Taxes and Investing

by Jay Pestrichelli on July 10th, 2012

Yesterday we heard the president’s plan for the partial extension of the Bush-Era tax breaks. Essentially he said he’d like to leave taxes as is for 98% of Americans making less than $250,000 a year as well as the majority of small businesses. On the other hand, Mitt Romney has proposed tax cuts for all earners.

Here’s table from the Wall Street Journal this morning that outlines the two candidates’ positions:
This morning we discussed this topic on Fox Business and the bottom line was that investors will adjust. For those of you that have read our book Buy and Hedge, you know that taxes are an important part of our methodology. Immutable Law #5 states that “Only After Tax Returns Matter” and that means investors need to be smart about how their activity creates taxable events.

So as a reminder, here’s the main points to remember when it comes to taxes:
1. Harvest losses as short-term events and gains as long-term when you can.
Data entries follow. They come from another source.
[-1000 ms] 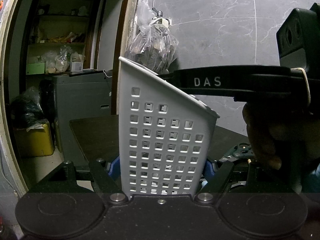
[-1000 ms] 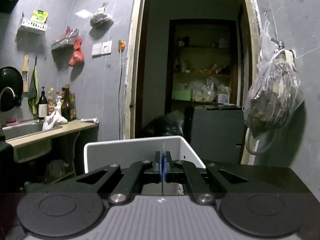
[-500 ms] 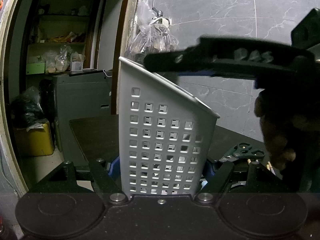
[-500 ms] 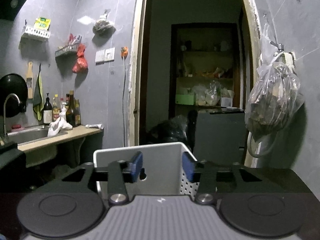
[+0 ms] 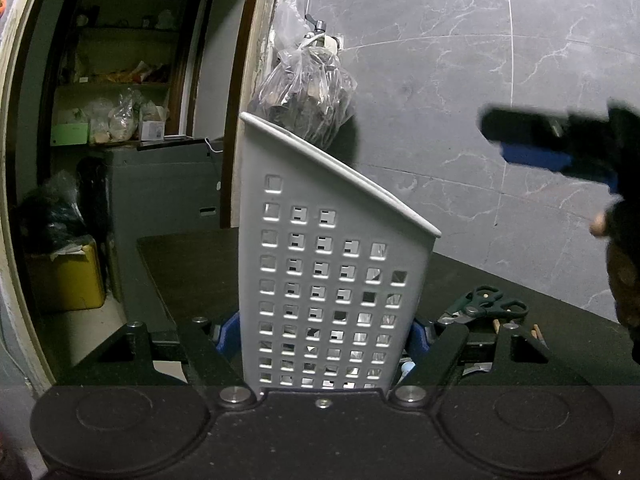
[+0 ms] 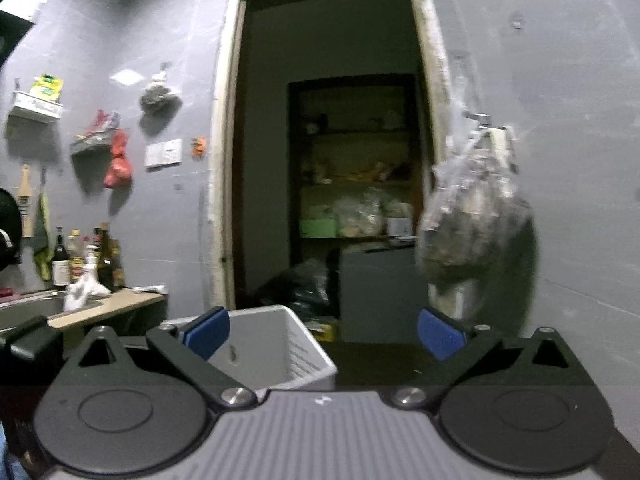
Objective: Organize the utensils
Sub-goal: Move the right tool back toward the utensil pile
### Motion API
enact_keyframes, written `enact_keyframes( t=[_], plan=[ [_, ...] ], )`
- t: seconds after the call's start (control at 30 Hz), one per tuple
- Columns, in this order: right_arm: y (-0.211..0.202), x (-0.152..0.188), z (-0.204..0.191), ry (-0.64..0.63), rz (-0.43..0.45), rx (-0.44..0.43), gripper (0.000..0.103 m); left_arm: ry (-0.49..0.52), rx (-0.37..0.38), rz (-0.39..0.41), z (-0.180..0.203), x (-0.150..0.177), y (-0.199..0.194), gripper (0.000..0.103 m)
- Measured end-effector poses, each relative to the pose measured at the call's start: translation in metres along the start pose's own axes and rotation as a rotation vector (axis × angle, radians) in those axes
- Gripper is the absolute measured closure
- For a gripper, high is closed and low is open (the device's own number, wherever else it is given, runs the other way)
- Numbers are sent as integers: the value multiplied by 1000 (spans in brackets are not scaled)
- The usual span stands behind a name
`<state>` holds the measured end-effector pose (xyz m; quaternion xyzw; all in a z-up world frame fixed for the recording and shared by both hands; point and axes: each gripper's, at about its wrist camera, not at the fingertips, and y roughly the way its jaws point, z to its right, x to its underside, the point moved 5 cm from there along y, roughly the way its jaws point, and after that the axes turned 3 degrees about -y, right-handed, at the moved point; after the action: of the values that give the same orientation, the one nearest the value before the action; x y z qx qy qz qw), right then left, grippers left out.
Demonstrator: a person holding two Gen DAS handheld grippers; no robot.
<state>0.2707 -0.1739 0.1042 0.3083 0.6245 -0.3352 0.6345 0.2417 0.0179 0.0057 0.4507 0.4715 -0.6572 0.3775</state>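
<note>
Right gripper (image 6: pixel 324 334) now clear of caddy (image 5: pixel 332 280).

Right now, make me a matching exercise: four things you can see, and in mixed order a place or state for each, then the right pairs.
Things:
1. caddy
2. scissors
3. plastic bag
4. right gripper

Places or states:
A. hanging on the wall
B. clamped between the left gripper's blue pads
C. jaws wide apart, having just been opening, nothing between the pads
D. lying on the dark table, right of the caddy

Pairs: 1-B, 2-D, 3-A, 4-C
</note>
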Motion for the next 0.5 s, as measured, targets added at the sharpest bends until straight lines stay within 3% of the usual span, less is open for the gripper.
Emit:
enact_keyframes(
  t=[0.27, 0.5],
  plan=[
    [-19, 40, 11, -102, -116, 121, 0, 2, 5, -7, -1, 0, 1, 25],
    [-13, 75, 3, -279, -259, 150, 0, 2, 9, -9, -2, -1, 2, 25]
  ],
)
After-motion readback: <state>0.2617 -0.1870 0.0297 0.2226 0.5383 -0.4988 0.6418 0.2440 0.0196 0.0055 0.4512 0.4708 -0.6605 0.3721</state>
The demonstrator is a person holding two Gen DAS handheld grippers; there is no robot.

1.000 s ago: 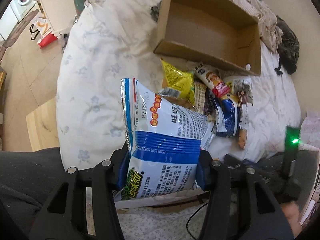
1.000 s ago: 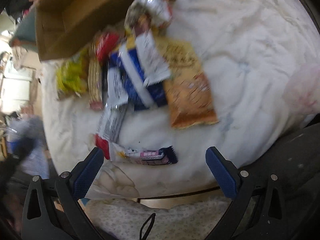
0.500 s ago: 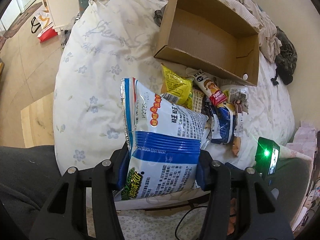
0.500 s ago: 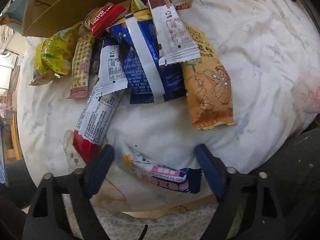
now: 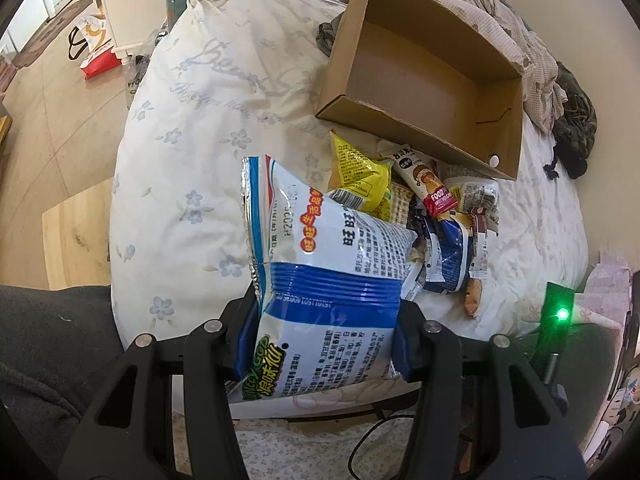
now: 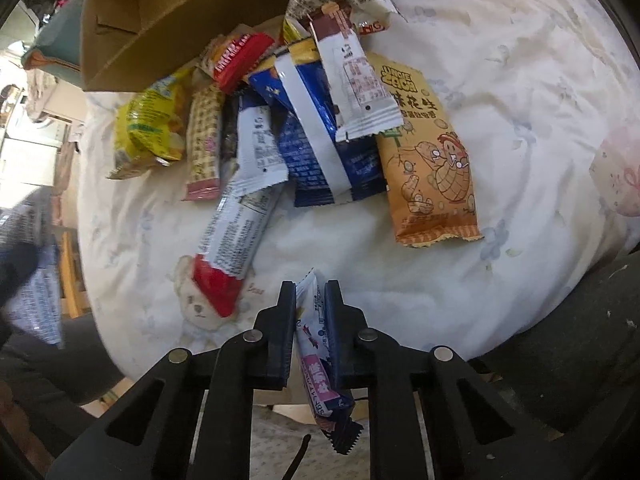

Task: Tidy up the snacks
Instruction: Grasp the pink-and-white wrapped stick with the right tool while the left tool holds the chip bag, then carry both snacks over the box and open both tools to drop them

For Example, hedges that lose money should be done in a way that they could offset gains you may have on other positions.
2. For more active strategies, use tax deferred accounts and for long-term positions use taxable accounts. For example, ROTHs and Traditional IRAs can grow without the drag of taxes due to short term gains vs. a normal margin or cash account.
3. Be selective about the vehicles you use by account type. For example: you may want to consider futures options due their favorable tax treatment over stocks or ETFs when creating portfolio hedges.